Mantan petinggi Lippo Group yang menjadi tersangka kasus suap panitera Pengadilan Negeri Jakarta Pusat, Eddy Sindoro menyerahkan diri ke Komisi Pemberantasan Korupsi (KPK), Jumat (12/10). Dua tahun terakhir, dia merupakan buron yang lari ke luar negeri.
Wakil Ketua KPK Laode M Syarif mengatakan proses penyerahan diri Eddy dibantu berbagai pihak dari dalam dan luar negeri. Beberapa instansi yang terlibat antara lain otoritas Singapura, Kepolisian RI, Direktorat Jenderal Imigrasi Kementerian Hukum dan HAM, serta pihak kedutaan. “KPK juga mendapat informasi dari masyarakat,” kata Laode.
Wakil Ketua KPK Saut Situmorang mengatakan, Eddy menyerahkan diri kepada KPK melalui Atase Kepolisian RI di Singapura pada 12 Oktober 2018. Setelah itu, tim KPK membawa Eddy ke Indonesia pukul 12.20 WIB waktu Singapura.
Setibanya di Indonesia, Eddy langsung ditangkap dan dibawa ke Gedung KPK, Jakarta untuk diperiksa. Tim yang membawa Eddy Sindoro tiba di Gedung KPK sekitar pukul 14.30 WIB.
Eddy menyandang status tersangka pada 21 November 2016. Dia diduga terkait dalam kasus suap atas pengurusan sejumlah perkara beberapa perusahaan di bawah Lippo Group di Pengadilan Negeri Jakarta Pusat.
Penetapan tersangka Eddy merupakan pengembangan dari operasi tangkap tangan (OTT) oleh KPK pada 20 April 2016. Ketika itu, KPK menangkap panitera PN Jakarta Pusat, Edy Nasution dan pemberi suap Dodi Ariyanto Sumpeno di Hotel Acacia, Jakarta. Dari keduanya, penyidik menyita uang sebesar Rp 50 juta.
Eddy sempat dipanggil dua kali pada Mei 2016 untuk diperiksa sebagai saksi. Namun, dia tak hadir tanpa keterangan. Setelah ditetapkan sebagai tersangka pada November 2016, Eddy juga sempat diagendakan untuk diperiksa, tetaapi kembali mangkir.
Sejak akhir 2016 hingga 2018, Eddy diduga berpindah-pindah ke sejumlah negara, yakni Bangkok, Malaysia, Singapura, dan Myanmar. Pada November 2017, Eddy diduga mencoba memperpanjang paspor Indonesia di Myanmar.
Lantas, KPK meminta penetapan daftar pencarian orang (DPO) terhadap Eddy pada Agustus 2018. Sampai akhirnya, pada 29 Agustus 2018, Eddy dideportasi untuk dipulangkan ke Indonesia dari Malaysia.

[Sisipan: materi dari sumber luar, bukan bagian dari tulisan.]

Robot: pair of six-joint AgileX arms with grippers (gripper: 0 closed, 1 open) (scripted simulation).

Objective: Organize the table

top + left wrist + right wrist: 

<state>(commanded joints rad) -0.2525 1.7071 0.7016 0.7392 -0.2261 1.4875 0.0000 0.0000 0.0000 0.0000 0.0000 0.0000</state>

Di Bandara Soekarno Hatta, Eddy malah kembali terbang ke Bangkok yang diduga tanpa melalui proses imigrasi dengan bantuan pengacaranya, Lukas. Setelah lebih dari satu bulan berlalu, Eddy akhirnya menyerahkan diri. “KPK berharap sikap kooperatif yang telah ditunjukkan dengan menyerahkan diri dapat dilanjutkan hingga selesai menjalani proses hukum,” kata Laode.
Saat ini, Eddy ditahan di Rutan Cabang KPK di Pomdam Jaya Guntur. Eddy ditahan untuk 20 hari pertama.
Eddy disangkakan melanggar Pasal 5 ayat (1) huruf a dan atau b atau Pasal 13 Undang-Undang Nomor 31 Tahun 1999 tentang Tindak Pidana Korupsi sebagaimana diubah dalam UU Nomor 20 Tahun 2001 jo Pasal 64 jo Pasal 55 ayat (1) ke-1 KUHPidana.
Dalam pengembangan penanganan perkara, KPK juga telah menetapkan Lukas sebagai tersangka. Lukas didugaan melakukan tindak pidana sengaja mencegah, merintangi, atau menggagalkan secara langsung atau tidak langsung penyidikan terhadap Eddy.